It’s a commonly known fact that most people don’t get enough sleep. In fact, there are more traffic accidents caused by sleepy drivers than drunk drivers. But what most don’t know is that being sleep deprived can lead to obesity. If you’re having trouble losing weight there’s a good chance that sleep is one of the culprits.
Even if you aren’t overweight, lack of sleep can still be affecting you. Lack of sleep messes with our hormones in general, which can lead to weight gain, PMS, and even insulin resistance. Research has shown that just one week of insufficient sleep is enough to hinder carbohydrate metabolism. Sleep is also required for your body to recover from both work and exercise. This includes physical and mental recovery. If you aren’t sleeping regularly and enough, you won’t recover well, and can also cause some premature aging. Dreaming is also required to help the body store long term memories, therefore being sleep deprived will hinder your memory in addition to simply fogging up your thinking. Any way you slice it, sleep deprivation is bad for you.
Tips for Better Sleep:
1. Go to bed by 10pm, no matter what. And as best you can, stay on the same sleep schedule. Human beings are creatures of habit, and your sleep habit should be as consistent as possible.
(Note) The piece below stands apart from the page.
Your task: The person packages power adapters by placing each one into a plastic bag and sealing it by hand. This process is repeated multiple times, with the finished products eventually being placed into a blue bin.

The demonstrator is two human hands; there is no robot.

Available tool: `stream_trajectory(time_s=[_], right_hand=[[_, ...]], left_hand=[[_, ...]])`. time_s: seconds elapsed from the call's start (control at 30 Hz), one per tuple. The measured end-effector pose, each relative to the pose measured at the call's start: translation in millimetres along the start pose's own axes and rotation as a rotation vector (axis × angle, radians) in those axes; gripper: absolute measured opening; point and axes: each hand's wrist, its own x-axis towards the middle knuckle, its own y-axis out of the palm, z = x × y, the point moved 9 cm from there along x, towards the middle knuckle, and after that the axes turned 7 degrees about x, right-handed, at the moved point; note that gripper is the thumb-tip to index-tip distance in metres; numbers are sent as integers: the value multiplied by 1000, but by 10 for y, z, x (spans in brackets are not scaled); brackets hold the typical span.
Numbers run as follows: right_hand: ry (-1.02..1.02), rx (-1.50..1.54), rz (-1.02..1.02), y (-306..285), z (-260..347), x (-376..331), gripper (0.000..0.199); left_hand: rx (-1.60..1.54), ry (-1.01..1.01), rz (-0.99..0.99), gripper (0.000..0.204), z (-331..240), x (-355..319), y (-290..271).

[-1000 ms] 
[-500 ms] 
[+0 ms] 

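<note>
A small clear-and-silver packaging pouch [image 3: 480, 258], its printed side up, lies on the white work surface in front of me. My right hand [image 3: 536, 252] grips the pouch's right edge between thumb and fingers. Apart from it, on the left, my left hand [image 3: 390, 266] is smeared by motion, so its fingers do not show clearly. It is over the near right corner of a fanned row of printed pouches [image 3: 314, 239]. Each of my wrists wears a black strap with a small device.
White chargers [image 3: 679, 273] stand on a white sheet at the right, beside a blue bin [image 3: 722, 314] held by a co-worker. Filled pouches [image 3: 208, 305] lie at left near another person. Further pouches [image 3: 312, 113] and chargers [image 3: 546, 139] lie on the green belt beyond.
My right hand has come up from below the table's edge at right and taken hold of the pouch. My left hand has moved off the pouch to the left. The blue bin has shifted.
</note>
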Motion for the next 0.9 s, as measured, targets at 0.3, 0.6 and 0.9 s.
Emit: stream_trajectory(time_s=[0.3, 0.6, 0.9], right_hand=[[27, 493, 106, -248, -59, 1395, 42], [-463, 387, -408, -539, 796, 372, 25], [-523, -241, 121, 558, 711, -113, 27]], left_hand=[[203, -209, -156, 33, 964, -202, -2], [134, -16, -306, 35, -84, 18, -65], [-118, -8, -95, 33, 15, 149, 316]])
Get to bed by 10pm as often as humanly possible, 11pm at the latest. Also, don’t sleep in. Sleeping-in on the weekends is not a reasonable solution for poor sleep during the week. In fact, when you sleep in, you make it harder to get up during the week.
2. Eliminate Caffeine after 3pm. Caffeine has a half life of about 5 hours. Which means if you have the average cup of coffee at 5pm, 100mg of caffeine, you still have 50mg floating around in your blood at 10pm. Coffee in the morning is fine, but as the day goes on your caffeine intake should taper off. Don’t have more than 2-3 cups of coffee (or the equivalent amount in another form), and don’t have any caffeine after 3pm.
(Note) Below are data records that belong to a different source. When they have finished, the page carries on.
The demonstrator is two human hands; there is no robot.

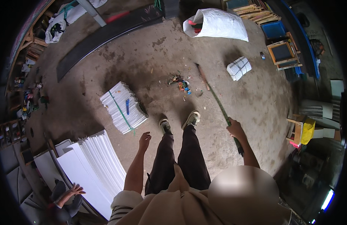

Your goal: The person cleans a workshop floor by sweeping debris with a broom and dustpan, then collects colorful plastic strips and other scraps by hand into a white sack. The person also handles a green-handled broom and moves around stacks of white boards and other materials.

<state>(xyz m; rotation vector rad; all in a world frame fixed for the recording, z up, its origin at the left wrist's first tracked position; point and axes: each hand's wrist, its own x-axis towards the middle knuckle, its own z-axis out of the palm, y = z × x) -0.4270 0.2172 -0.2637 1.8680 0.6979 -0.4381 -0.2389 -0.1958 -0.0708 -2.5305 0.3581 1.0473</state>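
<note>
White sheets [94,165] stand stacked on edge just beside your left leg, and another person's hand [74,190] rests at their lower corner. Your left hand [144,139] hangs free at your side, fingers loosely open and holding nothing. Your right hand [236,129] is raised out to the side, fingers closed around a long stick [215,98], gripping it near its upper end; the stick slants down and forward across the concrete floor [252,97]. Its far tip lies near a small heap of coloured scraps [181,83] just ahead of your shoes [191,119]. To the left of the scraps sits a tied bundle of white sheets [123,107]. Farther off lie a smaller white bundle [239,68] and a big white sack [216,24].
</note>
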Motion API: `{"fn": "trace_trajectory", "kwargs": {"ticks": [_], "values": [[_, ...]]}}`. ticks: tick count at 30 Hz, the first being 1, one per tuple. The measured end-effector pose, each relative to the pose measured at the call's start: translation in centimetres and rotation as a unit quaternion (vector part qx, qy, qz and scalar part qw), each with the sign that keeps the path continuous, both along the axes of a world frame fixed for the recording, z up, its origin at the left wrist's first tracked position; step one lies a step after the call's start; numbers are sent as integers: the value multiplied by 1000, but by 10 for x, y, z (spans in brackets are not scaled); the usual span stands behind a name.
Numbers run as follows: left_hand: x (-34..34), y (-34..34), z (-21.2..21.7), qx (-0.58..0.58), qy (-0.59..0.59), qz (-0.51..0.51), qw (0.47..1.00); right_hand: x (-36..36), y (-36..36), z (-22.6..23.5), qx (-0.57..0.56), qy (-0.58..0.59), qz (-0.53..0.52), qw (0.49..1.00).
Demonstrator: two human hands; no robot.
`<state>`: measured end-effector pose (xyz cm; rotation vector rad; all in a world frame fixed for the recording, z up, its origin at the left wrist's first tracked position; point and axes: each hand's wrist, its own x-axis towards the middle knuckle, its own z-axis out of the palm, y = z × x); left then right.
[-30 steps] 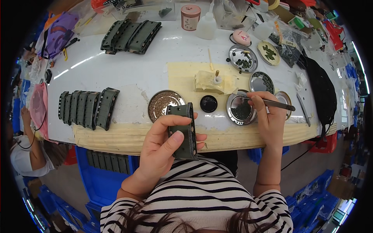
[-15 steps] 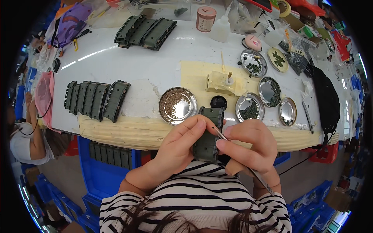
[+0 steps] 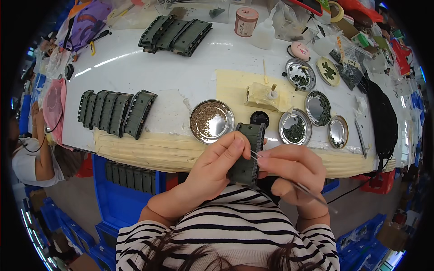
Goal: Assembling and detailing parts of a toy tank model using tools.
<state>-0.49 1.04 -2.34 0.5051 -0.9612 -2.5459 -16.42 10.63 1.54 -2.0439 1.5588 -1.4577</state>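
My left hand (image 3: pixel 211 165) is closed round a dark green curved plastic part (image 3: pixel 244 172) with a toothed edge, held upright in front of my chest. Metal tweezers (image 3: pixel 312 192) lie in my right hand (image 3: pixel 296 167), pinched between thumb and fingers. Their tips meet the upper half of the part, close to my left thumb and forefinger. Whether anything sits between the tips is too small to tell. Just beyond the part stands a small black round pot (image 3: pixel 259 118). A steel dish of small brown pieces (image 3: pixel 196 123) lies to its left, a dish of dark green bits (image 3: pixel 287 135) to its right.
Similar green parts stand in a row (image 3: pixel 108 113) at the left, with another group (image 3: pixel 176 36) farther back. More dishes (image 3: pixel 332 106), a taped block (image 3: pixel 262 97), a squeeze bottle (image 3: pixel 264 34) and second tweezers (image 3: pixel 360 137) occupy the right side. A blue crate (image 3: pixel 106 205) stands below the table.
The whole view has shifted slightly. My right hand has turned a little, and the tweezers' tips now show as two separate prongs by my left fingertips. My left hand keeps holding the green part.
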Motion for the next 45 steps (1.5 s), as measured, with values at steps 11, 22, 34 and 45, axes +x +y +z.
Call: {"fn": "trace_trajectory", "kwargs": {"ticks": [11, 22, 34, 45], "values": [[0, -1, 6, 34, 8, -11, 999, -2, -5, 1, 68, -94, -4, 993], [-1, 0, 7, 34, 3, 3, 999, -3, -5, 0, 72, -78, 1, 994], [-1, 1, 5, 13, -2, -2, 1000, -3, -2, -3, 65, -141, -14, 988], [17, -12, 19, 39, 14, 112, 993, -17, -11, -32, 87, -118, -172, 974]]}}
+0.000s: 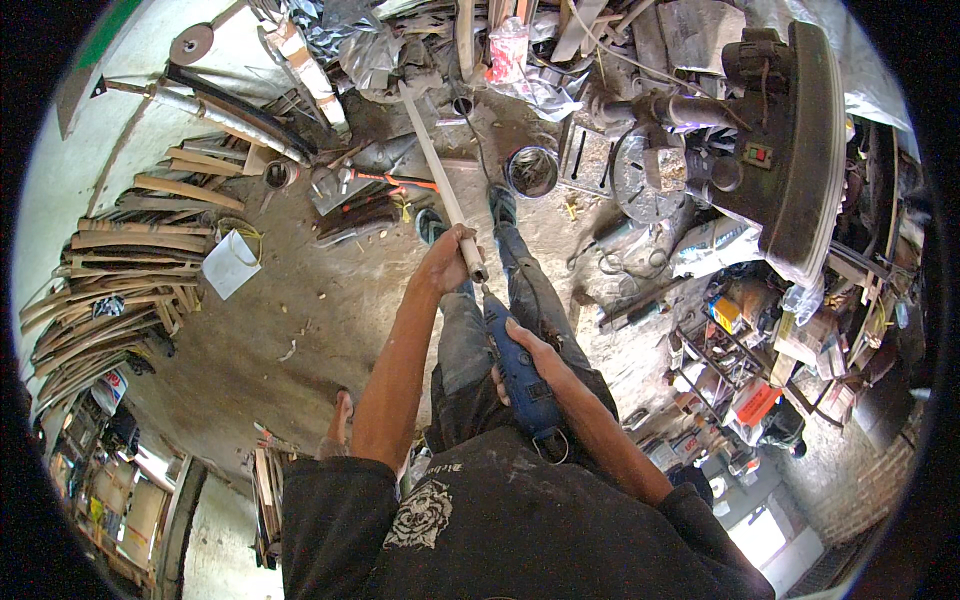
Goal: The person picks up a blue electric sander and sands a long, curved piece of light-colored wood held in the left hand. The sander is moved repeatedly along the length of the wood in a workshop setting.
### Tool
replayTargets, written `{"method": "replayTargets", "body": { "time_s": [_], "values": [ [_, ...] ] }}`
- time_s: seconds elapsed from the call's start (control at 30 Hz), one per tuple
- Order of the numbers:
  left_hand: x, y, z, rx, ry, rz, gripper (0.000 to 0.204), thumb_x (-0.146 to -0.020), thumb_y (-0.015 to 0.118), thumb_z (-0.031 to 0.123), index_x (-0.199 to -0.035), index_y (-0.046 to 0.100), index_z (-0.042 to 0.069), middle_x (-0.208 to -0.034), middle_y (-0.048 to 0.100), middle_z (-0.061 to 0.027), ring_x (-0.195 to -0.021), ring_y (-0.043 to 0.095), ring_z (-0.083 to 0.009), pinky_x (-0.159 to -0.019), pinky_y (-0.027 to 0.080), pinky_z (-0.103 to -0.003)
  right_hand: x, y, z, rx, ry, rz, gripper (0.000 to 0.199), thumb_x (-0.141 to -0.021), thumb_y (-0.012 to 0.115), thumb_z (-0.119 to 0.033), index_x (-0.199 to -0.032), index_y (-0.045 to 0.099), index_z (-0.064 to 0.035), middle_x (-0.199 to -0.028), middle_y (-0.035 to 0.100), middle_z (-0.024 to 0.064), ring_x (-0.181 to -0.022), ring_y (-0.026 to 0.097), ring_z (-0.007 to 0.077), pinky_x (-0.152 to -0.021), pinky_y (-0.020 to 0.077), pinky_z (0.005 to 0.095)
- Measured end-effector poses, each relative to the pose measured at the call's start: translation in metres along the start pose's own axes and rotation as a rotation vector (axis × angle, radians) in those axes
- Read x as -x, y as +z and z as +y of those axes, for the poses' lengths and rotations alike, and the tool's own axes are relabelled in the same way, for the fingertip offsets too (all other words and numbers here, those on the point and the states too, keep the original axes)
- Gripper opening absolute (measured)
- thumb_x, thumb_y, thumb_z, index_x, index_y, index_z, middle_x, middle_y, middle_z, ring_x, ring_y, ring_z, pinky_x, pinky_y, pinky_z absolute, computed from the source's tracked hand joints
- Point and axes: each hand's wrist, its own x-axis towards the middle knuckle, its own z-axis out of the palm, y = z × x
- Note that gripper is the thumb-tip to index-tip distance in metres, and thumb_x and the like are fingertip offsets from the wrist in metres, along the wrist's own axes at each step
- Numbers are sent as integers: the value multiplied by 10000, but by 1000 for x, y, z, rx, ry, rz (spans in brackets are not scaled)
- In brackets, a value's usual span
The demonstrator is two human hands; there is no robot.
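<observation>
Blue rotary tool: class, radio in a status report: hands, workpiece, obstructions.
Left hand around pale rod, by its near end. Right hand holding blue rotary tool, tip at that end; contact unclear. Nothing visible blocking the tip.

Daylight glares through a bright opening (760,533) near a brick wall (875,485), while a scuffed brown floor (270,330) spreads toward a pale wall (65,190) lined with stacked wooden strips (140,241).
</observation>
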Motion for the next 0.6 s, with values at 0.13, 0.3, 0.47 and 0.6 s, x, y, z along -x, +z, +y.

3. Turn the TV and computer off after 9pm. The screens from these devices are actually quite bright, and the human body sees them as sunlight. This means it blunts the production of sleep hormones and makes it harder to fall asleep. Turning them off by 9pm will help the body wind down, and make getting to bed at 10pm easier. Spend this time getting a couple things around the house done, maybe a little reading, a relaxing bath/shower, etc.
4. Don’t check email or read non-fiction. Email has the potential to reveal an emergency, which increases adrenalin, cortisol and other stress hormones. It’s impossible to relax and go to sleep when your body is in fight or flight mode. In this case, ignorance is bliss. And reading non-fiction is bad for most people because it engages the mind. When the mind is engaged in learning something, it will start projecting into the future and planning, which often continues long after you’ve put down the book. Both of these can cause your brain to stay awake thinking about what you have to do, or what you could do. It’s best to read some fiction, which encourages relaxation and imagination.
5. Take a magnesium supplement before bed. Statistically speaking most people are magnesium deficient. Additionally magnesium has a calming/relaxing effect on the body. I recommend that my clients take a product called ZMA because in addition to helping people sleep it helps to normalize certain hormones in the body, resulting in greater fat loss.
6. Eliminate as much light as possible from your room. Our body’s need darkness to produce melatonin, the sleep hormone. If your room is too bright, you won’t be able to manufacture as much melatonin, even if you’re eyes are closed. Do your best to make your room as dark as the inside of a cave on a moonless night. If necessary, buy a sleep mask.
7. Keep your sleeping room sacred. Don’t have a TV in your bedroom, no radio, and your laptop should never be allowed past the doorway. If you’re a kid, or a college student, and you essentially live in one room, you’re stuck. But for the rest of us, the bedroom should be a room devoted to sleep and relaxation. If you’re used to doing work in bed, then that’s what your brain associates your bed with, not sleep. Make your bedroom a sacred place devoted to rest and recovery, and you’ll have a much easier time getting to sleep.
Do half of the above suggestions for a week and see if you don’t have the best sleep you’ve had in years. You’ll also find you look and feel better.